The features also include a photo manipulator that generates backgrounds, shading and other effects, allowing businesses to create promotional material based on a decontextualized photograph of a product.

Square also highlighted tools that can generate communications with employees, generate website copy, draft personalized email promotions, and suggest replies in direct communication with customers. 

In addition to its customer- and employee-facing generative tools, Square announced an auto-generated “starter library [that] suggests items for sellers to adopt based on insights about their business,” and an AI tool to import and integrate bookings. 

The last category of tools Square discussed are those intended to aid operations: a kitchen display system that “can auto-assign menu items to kitchen categories and station screens to create smooth workflows for back-of-house staff” and auto-written product descriptions. While menu categories are a standard feature of kitchen display systems, Square’s tool auto-categorizes new menu items.

AI-based text generators have well-documented issues producing accurate writing, which could be an issue for restaurants that need to provide accurate information on menu items given the risks allergens pose to consumers and the risks inaccurate or deceptive marketing poses to business. 
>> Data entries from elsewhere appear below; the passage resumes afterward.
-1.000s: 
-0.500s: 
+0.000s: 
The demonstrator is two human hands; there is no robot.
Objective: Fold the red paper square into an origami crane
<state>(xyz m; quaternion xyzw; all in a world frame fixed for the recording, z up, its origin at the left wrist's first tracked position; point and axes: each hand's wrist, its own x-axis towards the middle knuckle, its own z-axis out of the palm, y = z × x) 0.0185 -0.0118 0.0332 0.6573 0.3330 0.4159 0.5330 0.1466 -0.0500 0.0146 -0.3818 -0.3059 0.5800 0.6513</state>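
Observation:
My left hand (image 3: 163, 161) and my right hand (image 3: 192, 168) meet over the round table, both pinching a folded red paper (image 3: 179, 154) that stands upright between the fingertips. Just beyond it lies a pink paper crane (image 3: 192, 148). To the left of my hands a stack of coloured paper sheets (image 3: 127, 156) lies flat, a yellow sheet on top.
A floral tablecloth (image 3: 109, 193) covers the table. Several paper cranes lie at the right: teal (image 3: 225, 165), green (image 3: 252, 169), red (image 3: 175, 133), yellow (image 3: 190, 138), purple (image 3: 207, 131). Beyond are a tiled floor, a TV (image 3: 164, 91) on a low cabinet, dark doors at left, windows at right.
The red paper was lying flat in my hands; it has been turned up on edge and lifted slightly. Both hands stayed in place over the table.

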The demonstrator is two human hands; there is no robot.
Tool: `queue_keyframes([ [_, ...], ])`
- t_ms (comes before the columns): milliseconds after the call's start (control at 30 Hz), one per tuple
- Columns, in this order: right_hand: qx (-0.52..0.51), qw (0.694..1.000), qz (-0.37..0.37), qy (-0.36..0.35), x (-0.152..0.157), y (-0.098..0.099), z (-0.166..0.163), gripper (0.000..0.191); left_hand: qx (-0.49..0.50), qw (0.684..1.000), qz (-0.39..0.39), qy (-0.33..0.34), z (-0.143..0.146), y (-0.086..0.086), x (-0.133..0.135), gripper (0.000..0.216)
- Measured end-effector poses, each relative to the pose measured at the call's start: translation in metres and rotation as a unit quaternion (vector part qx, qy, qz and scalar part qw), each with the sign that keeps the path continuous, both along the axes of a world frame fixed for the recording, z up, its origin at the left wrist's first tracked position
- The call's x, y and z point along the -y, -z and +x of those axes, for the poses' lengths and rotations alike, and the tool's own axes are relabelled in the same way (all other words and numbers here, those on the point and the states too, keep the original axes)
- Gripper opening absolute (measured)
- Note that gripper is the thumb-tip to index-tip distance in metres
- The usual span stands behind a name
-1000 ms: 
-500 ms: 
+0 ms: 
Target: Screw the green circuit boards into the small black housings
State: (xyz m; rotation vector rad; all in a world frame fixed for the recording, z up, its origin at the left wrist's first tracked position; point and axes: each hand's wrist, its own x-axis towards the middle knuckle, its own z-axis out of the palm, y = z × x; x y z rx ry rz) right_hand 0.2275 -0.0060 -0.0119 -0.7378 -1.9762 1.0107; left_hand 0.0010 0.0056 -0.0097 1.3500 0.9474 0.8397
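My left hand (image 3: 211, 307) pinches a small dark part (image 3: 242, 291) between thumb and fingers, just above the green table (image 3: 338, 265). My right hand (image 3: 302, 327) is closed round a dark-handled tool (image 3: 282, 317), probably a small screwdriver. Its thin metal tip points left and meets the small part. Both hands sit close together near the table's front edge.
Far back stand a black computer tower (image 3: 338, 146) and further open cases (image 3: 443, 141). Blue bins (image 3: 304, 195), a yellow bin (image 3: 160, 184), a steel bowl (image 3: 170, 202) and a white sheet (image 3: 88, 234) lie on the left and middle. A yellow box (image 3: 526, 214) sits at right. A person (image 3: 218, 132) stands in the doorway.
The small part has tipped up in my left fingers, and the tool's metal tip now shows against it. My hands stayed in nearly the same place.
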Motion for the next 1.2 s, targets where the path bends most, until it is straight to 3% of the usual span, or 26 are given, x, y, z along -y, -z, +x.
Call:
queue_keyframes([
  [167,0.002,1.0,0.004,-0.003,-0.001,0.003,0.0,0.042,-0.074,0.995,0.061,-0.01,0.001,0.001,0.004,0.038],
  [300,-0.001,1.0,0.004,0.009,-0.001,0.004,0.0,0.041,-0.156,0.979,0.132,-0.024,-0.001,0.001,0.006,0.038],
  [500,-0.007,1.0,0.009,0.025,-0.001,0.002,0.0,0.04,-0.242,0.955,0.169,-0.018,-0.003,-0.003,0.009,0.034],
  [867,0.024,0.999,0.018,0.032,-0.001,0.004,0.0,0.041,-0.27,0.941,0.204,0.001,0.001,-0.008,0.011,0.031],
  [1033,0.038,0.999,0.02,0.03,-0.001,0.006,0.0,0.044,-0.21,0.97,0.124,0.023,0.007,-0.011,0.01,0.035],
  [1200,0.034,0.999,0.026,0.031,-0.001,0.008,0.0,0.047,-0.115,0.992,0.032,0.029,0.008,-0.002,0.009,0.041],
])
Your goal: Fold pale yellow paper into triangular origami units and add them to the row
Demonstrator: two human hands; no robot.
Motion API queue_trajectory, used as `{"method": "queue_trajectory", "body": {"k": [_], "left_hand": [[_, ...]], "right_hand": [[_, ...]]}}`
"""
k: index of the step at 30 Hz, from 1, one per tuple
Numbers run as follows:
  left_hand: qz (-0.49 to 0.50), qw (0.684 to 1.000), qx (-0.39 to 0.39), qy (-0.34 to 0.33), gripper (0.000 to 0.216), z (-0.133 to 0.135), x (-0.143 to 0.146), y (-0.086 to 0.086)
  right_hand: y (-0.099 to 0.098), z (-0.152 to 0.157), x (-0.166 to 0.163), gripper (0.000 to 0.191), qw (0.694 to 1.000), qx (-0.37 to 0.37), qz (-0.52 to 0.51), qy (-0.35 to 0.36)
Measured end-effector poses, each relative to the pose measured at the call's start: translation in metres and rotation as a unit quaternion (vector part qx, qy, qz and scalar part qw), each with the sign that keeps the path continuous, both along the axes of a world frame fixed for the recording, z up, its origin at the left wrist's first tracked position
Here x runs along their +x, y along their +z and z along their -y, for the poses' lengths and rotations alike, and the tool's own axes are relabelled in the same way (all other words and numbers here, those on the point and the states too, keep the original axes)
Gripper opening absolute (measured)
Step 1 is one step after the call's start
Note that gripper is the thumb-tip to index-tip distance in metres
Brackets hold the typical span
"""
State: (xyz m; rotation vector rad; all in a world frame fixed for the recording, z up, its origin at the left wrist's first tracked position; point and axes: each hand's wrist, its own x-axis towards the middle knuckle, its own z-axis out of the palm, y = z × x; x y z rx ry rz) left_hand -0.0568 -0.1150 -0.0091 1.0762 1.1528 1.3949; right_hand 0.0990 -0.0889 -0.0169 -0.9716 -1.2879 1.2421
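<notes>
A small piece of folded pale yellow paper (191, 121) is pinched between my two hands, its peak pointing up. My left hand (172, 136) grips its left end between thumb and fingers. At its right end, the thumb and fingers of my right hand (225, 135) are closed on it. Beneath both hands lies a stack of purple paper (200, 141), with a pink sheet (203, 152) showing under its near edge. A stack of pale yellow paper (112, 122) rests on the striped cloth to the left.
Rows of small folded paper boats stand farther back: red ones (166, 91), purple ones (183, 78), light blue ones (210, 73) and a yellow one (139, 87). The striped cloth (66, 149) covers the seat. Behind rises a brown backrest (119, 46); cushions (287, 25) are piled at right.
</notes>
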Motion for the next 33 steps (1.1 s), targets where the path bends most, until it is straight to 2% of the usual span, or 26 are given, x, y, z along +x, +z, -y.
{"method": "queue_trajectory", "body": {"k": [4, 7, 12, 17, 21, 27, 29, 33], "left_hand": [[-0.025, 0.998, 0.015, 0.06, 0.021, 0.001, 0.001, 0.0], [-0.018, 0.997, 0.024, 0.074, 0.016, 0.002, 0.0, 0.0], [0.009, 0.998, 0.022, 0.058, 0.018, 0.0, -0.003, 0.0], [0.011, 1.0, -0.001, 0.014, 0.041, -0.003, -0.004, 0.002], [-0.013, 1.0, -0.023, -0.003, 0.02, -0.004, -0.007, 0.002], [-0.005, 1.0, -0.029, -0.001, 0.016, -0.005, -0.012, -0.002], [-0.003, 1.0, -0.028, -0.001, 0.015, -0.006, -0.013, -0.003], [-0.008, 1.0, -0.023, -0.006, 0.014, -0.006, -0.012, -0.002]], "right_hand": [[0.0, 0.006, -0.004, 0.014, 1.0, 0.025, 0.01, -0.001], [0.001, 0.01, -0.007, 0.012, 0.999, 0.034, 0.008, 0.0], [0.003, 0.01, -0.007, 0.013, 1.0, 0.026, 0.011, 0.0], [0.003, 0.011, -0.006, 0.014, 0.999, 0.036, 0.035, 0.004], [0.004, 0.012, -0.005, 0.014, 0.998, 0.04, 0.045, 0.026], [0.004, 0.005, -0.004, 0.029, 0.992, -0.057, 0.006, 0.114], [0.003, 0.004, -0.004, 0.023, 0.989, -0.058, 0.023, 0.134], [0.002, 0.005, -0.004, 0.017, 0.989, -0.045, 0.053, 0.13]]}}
OpenAI has faced lawsuits from writers over its use of texts to train its GPT chatbots, and tests of the models’ competence over time have shown instability in the answers generated, including the possibility that answer accuracy can actually degenerate, according to Scientific American. In a paper on the problems with large language models, a team of linguists and computer scientists argued that generative AI’s accuracy issues are grounded in the basic function of large language models that act as text generators.

Square said the responsibility for accuracy of text used lies with small businesses, and described the output of its tools as “suggestions to sellers, to save as-is or make further edits.”